Ruby steered the wheel and pressed on the gas. The car slid forward without a sound.


She gasped as air escaped her lungs under the belt grip. The shriek of brakes assaulted her ears. Too slow! She wasn’t going to make it. Damn hybrid motors; always taking their fucking time! She really had to point that out at the meeting.

“You bastard! I saw that space first! But yeah! Go ahead! Like two meters will make some fuckin’ difference in this mess!”

Why on hellish earth did she decide to take the car that day was a good idea? She could already picture the big boss drumming his fingers with that – you’re gonna regret it – razor-sharp look of his.

She touched her pearl necklace, tickling one grain after another. She was going to need a damn good excuse this time to keep her head on her shoulders and the wallet full to pay the bills.

“It’s not my fault, boss! People get stuck in traffic! Isn’t what our whole business model is based upon? Electric cars! So people won’t feel bad for polluting the environment when they’re stuck fuming in their cars!”

A jingle brought her phone to life. She bit her lips. Was it him? Sometimes she wondered if a 24h mind-probing program was included in the contract when she had signed it.

“Unknown number? Go fuck yourself! And those marketing dimwits say they know their customers like the back of their hands? They’re always calling at the wrongest fucking time!”

She slammed the phone on the dashboard and grimaced at the sound of cracked plastic.

“Oh come on! I’ve just had it fixed yesterday!”

Things were getting better by the minute, and every minute passed she was going to be a lot later. If only that damn motorcycle in front of her car would move.

“The phone again? I’m not buying any— What the?“

The guy on the motorcycle was looking right at her, holding a sign.

“Answer the phone? What kind of sick practical joke—” She looked at the screen. Same unknown number. A shiver ran through her spine. Was she on tv? Or perhaps in one of those stupid videos kids put up on youtube? She looked around. It looked like no phones were pointed at her.


“Hi there, Crimsey.”

She held back a cry as her nails dug pierced the skin of her cheek.

“It can’t be— You can’t be—“

“Ah, yes. The good old cycle of acceptance. I know it too well, Crimsey. You go through a rollercoaster of that stuff in prison. But here I am. Your old friend and comrade, Roscoe.”

No, that was impossible. Roscoe was dead. She still remembered the title in full night-black bold: death sentence. She looked through the windshield at the man on the motorcycle. The skull on his jacket grinned at her, like making fun of her shock at discovering Roscoe had dug himself out of the dirt and across the ocean.

“What—do you want?”

“Just a little, innocent chat. Last time we got cut off right when I had the cops on my tail. And that gave you time to get out of the country, safe and sound, while I ended up in jail. Because of you.”

“Because of what you did!”

“Oh? All high and mighty now? A good paycheck clears a conscience fast! That’s why you don’t need friends anymore, uh? But friends are handy, my dear. They got me out of death row and on a plane to Europe. By the way, putting that bomb in that factory was your idea. What a shame it blew off right during that school trip—”

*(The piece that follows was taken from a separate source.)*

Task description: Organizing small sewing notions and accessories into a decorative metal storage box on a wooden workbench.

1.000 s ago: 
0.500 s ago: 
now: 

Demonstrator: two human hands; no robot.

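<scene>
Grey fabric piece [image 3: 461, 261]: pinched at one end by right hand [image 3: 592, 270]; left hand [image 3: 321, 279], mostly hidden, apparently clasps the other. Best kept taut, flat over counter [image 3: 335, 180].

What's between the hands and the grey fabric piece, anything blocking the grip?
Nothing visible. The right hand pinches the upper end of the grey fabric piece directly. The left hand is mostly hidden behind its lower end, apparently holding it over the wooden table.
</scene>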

Her heart thumped against her ribcage. Why that little son of a bitch—

“I know what I did! You don’t have to remind me! But that’s over! I’m done with that life and you should do the same!”

“Right, like you could coach me about what’s right and wrong. Is this what they taught you at business school? You know, that school you paid with our money! But maybe you thought you were still fighting for the cause! Do you truly believe electric cars are going to clean the environment? Do you have the slightest idea of how they dig all those precious minerals to keep churning out those batteries?”

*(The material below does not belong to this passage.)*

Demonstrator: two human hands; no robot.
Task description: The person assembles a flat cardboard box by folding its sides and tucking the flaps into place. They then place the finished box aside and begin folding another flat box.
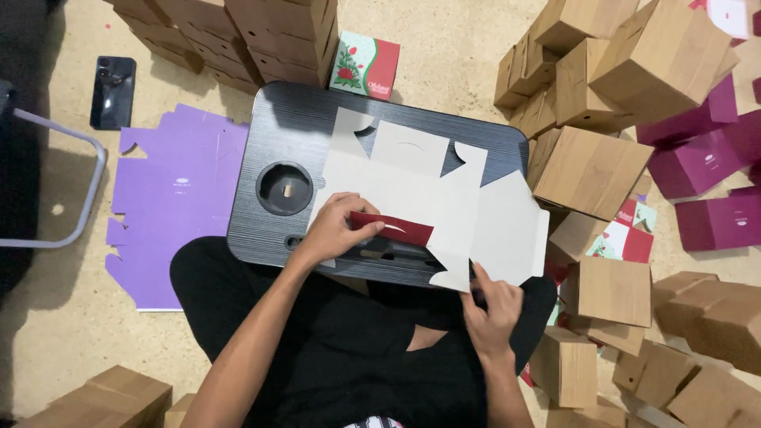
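Flat carton blank [428, 198] lies white side up at frame centre on the black lap desk [269, 135] for support. Left hand [337, 230] pinches its red flap [396, 227] to crease; right hand [493, 305] clamps the lower-right edge, steadying.

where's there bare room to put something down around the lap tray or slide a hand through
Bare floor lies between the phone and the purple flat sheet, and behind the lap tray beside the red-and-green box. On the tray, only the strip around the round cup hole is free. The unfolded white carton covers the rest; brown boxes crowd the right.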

“Shut up! I’m going to hang up now! Get the fuck out of my life!”

“Do it and tomorrow’s newspaper will have a big nice title about an ex-eco terrorist blowing herself right in the middle of a bottling, dying a glorious death to free the world from those stinky diesel engines.”

The scratch on her cheek burned and Ruby reached for a tissue to stop the sweat. “You’ re—bluffing!”

“That’s exactly what that chemical industry CEO told you before sending him sky-high with that bomb you set off with that Nokia. That was a long time ago, but the same trick works well with smartphones too. I know. I earn my living by repairing them. And I’ve still got your receipt.”
Roscoe waved a white sheet of paper like a conqueror celebrating a victory.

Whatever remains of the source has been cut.